E’ stato un pomeriggio di fuoco su Facebook per il consigliere comunale Enzo Pafundi, che, nel suo ruolo di commerciante, si è visto pesantemente attaccato a causa del costo delle mascherine in vendita nella sua attività, “Baby Griffe” di via Solfatara.

Un cliente ha infatti postato la foto di questo dispositivo di protezione individuale e lo scontrino di 7.90 euro.

L’immagine è diventata subito virale tra i puteolani, al punto che, per Pafundi, è stato invocato l’intervento della Finanza e, addirittura, del sindaco Figliolia, che proprio oggi aveva promesso di contattare le Fiamme Gialle contro chi ha approfittato del coronavirus per alzare i prezzi dei prodotti in vendita.

Il negoziante prestato alla politica, appena venuto a conoscenza delle polemiche che si stavano scatenando a sua insaputa, ha chiarito la situazione: “Ho una fattura che prova l’acquisto di queste 180 mascherine da parte mia al prezzo di 6,78 euro ciascuna.

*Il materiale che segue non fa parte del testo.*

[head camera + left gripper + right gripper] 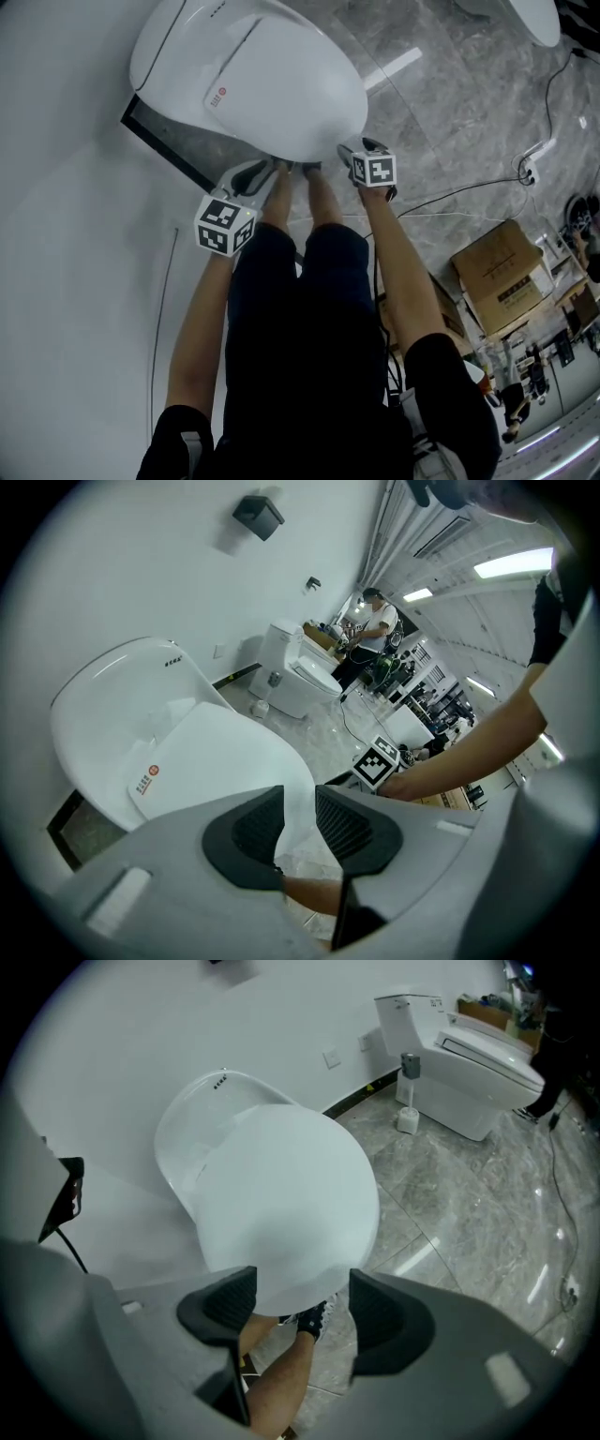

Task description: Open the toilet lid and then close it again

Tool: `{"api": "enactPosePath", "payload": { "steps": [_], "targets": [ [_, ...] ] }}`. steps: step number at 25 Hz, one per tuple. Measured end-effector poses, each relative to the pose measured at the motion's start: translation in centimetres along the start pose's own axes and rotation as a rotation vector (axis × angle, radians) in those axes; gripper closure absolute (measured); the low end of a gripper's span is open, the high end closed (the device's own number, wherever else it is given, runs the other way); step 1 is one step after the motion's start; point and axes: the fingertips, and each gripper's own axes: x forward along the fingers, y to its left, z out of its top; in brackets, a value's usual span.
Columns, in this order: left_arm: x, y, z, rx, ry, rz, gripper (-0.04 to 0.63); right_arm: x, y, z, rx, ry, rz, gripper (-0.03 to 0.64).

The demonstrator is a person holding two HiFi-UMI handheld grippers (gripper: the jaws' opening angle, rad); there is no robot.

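Observation:
A white toilet stands against the wall, and its lid bears a small label with a red dot. My left gripper is at the lid's front left rim, and the thin edge runs in between its dark ribbed pads, which are closed on it. At the front right rim, my right gripper has its jaws wide apart. The lid's rounded front edge sits in that gap, touching neither pad. Both grippers point steeply down.
The person's legs and dark shoes stand right under the lid's front. A second toilet stands further along the wall. Cardboard boxes, cables and a power strip lie on the marble floor at the right. Another person stands in the background.

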Motion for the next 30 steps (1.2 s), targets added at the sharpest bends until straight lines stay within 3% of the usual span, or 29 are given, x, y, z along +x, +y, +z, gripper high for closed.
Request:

Siccome  nella mia attività si pagano le tasse, si fanno gli scontrini e si lavora 12 ore al giorno mettendo a rischio la mia salute e quella della mia famiglia, non mi sta bene che si facciano polemiche su mascherine ffp2 con tanto di certificazione europea che io vendo alla clientela con un ricarico onesto e leale”.

 

Enzo Pafundi

Il conto è presto fatto. Ci guadagno  1 euro e 12 centesimi al pezzo – prosegue Pafundi ossia il 16,5% in più del prezzo di acquisto all’ingrosso, quando su questo prodotto si può applicare fino al 30% di ricarico. In tutta Pozzuoli queste mascherine non ce le ha nessuno, le ho vendute quasi tutte  e avrei potuto approfittare della situazione, pubblicizzando di più questa opportunità e fissando qualsiasi prezzo. Non l’ho fatto perché sono una persona corretta e, nella circostanza specifica, ho ritenuto utile offrire un servizio ai miei concittadini. Evidentemente, qualcuno non lo ha capito e me ne dispiace. Però non finisce qui. Farò leggere ai miei legali i post in cui sono stato attaccato: se ci saranno i presupposti mi tutelerò legalmente da chi mi ha ingiustamente accusato di aver speculato”.